=== Section Start ===

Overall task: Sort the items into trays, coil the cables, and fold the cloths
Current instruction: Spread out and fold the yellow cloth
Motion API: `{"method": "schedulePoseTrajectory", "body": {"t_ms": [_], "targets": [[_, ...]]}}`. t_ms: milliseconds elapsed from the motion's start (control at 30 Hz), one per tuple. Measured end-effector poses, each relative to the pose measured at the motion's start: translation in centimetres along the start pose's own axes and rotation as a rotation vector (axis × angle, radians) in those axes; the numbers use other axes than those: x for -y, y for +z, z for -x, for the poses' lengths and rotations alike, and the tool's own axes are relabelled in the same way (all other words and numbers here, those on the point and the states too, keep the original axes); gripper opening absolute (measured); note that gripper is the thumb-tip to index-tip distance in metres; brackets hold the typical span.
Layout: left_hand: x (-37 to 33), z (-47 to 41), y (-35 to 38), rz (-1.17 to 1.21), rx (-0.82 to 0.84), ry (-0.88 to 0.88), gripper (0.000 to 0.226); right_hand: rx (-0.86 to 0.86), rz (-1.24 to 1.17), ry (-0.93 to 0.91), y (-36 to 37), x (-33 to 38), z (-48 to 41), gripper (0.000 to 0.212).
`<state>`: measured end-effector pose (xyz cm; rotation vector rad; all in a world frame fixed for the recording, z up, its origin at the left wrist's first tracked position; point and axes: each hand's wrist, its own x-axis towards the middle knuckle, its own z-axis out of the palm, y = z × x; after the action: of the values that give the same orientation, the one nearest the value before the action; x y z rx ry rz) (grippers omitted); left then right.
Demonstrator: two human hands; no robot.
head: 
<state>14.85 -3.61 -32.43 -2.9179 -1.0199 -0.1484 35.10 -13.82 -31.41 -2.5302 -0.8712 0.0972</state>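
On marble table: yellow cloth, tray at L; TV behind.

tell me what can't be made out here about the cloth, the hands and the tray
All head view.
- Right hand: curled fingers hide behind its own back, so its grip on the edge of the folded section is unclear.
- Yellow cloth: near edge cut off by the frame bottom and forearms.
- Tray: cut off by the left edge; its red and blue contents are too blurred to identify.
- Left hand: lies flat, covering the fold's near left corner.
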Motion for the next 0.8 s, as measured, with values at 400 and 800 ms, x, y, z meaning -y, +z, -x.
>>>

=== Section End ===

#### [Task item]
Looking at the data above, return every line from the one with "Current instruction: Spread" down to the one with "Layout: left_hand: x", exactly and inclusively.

#### [Response area]
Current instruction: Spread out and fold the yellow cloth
Motion API: `{"method": "schedulePoseTrajectory", "body": {"t_ms": [_], "targets": [[_, ...]]}}`. t_ms: milliseconds elapsed from the motion's start (control at 30 Hz), one per tuple. Measured end-effector poses, each relative to the pose measured at the motion's start: translation in centimetres along the start pose's own axes and rotation as a rotation vector (axis × angle, radians) in those axes; the numbers use other axes than those: x for -y, y for +z, z for -x, for the poses' lengths and rotations alike, and the tool's own axes are relabelled in the same way (all other words and numbers here, those on the point and the states too, keep the original axes); gripper opening absolute (measured); note that gripper is the thumb-tip to index-tip distance in metres; brackets hold the typical span.
Layout: left_hand: x (-37 to 33), z (-47 to 41), y (-35 to 38), rz (-1.17 to 1.21), rx (-0.82 to 0.84), ry (-0.88 to 0.88), gripper (0.000 to 0.226); right_hand: rx (-0.86 to 0.86), rz (-1.24 to 1.17), ry (-0.93 to 0.91), y (-36 to 37), x (-33 to 38), z (-48 to 41), gripper (0.000 to 0.212).

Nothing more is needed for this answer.